■ Directions for this task ■
Each record must appear in the answer exactly as it does in the data.

■ Recorded data ■
● ● ●

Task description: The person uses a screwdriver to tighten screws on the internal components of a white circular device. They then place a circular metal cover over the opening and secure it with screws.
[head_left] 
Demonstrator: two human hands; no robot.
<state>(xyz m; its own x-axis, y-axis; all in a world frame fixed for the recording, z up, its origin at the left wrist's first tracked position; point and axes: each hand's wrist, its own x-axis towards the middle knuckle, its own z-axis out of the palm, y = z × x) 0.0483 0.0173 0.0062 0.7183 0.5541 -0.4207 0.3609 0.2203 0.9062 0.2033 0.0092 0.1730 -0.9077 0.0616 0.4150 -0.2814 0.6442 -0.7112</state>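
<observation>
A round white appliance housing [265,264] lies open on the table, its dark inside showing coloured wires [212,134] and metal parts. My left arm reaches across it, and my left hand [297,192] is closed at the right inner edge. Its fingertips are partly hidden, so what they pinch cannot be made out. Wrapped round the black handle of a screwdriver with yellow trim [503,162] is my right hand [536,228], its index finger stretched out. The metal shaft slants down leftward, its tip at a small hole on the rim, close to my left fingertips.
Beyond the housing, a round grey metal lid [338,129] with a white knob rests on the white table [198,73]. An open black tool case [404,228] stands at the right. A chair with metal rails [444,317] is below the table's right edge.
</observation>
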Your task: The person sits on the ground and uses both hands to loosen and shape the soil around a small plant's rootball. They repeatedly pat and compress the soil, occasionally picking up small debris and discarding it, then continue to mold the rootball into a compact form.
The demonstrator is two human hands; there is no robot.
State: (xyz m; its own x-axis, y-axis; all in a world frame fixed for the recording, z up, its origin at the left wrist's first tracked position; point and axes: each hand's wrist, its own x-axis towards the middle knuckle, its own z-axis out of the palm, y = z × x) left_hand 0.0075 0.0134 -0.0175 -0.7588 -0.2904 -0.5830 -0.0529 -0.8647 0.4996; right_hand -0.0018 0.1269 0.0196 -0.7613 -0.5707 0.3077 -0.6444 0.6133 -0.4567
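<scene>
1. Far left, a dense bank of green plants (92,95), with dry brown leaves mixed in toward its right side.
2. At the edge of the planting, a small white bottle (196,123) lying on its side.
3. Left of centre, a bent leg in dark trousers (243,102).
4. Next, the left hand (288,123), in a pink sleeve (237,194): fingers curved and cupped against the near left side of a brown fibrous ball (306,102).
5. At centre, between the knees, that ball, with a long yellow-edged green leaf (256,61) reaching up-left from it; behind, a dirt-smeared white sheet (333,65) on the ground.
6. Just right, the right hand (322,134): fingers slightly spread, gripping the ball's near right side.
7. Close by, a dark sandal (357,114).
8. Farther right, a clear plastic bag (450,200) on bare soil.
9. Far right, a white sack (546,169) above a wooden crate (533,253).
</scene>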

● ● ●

■ Result ■
Task description: The person uses a screwdriver to tighten screws on the internal components of a white circular device. They then place a circular metal cover over the opening and secure it with screws.
[head_left] 
Demonstrator: two human hands; no robot.
<state>(xyz m; its own x-axis, y-axis; all in a world frame fixed for the recording, z up, its origin at the left wrist's first tracked position; point and axes: each hand's wrist, its own x-axis towards the middle knuckle, its own z-axis out of the palm, y = z × x) 0.0483 0.0173 0.0062 0.7183 0.5541 -0.4207 0.3609 0.2203 0.9062 0.2033 0.0092 0.1730 -0.9077 0.0616 0.4150 -0.2814 0.6442 -0.7112</state>
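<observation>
A round white appliance housing [265,264] lies open on the table, its dark inside showing coloured wires [212,134] and metal parts. My left arm reaches across it, and my left hand [297,192] is closed at the right inner edge. Its fingertips are partly hidden, so what they pinch cannot be made out. Wrapped round the black handle of a screwdriver with yellow trim [503,162] is my right hand [536,228], its index finger stretched out. The metal shaft slants down leftward, its tip at a small hole on the rim, close to my left fingertips.
Beyond the housing, a round grey metal lid [338,129] with a white knob rests on the white table [198,73]. An open black tool case [404,228] stands at the right. A chair with metal rails [444,317] is below the table's right edge.
</observation>
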Your task: The person sits on the ground and uses both hands to loosen and shape the soil around a small plant's rootball. They repeatedly pat and compress the soil, occasionally picking up small debris and discarding it, then continue to mold the rootball into a compact form.
The demonstrator is two human hands; there is no robot.
State: (xyz m; its own x-axis, y-axis; all in a world frame fixed for the recording, z up, its origin at the left wrist's first tracked position; point and axes: each hand's wrist, its own x-axis towards the middle knuckle, its own z-axis out of the palm, y = z × x) left_hand 0.0075 0.0134 -0.0175 -0.7588 -0.2904 -0.5830 -0.0529 -0.8647 0.4996; right_hand -0.0018 0.1269 0.0196 -0.7613 -0.5707 0.3077 -0.6444 0.6133 -0.4567
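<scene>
1. Far left, a dense bank of green plants (92,95), with dry brown leaves mixed in toward its right side.
2. At the edge of the planting, a small white bottle (196,123) lying on its side.
3. Left of centre, a bent leg in dark trousers (243,102).
4. Next, the left hand (288,123), in a pink sleeve (237,194): fingers curved and cupped against the near left side of a brown fibrous ball (306,102).
5. At centre, between the knees, that ball, with a long yellow-edged green leaf (256,61) reaching up-left from it; behind, a dirt-smeared white sheet (333,65) on the ground.
6. Just right, the right hand (322,134): fingers slightly spread, gripping the ball's near right side.
7. Close by, a dark sandal (357,114).
8. Farther right, a clear plastic bag (450,200) on bare soil.
9. Far right, a white sack (546,169) above a wooden crate (533,253).
</scene>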

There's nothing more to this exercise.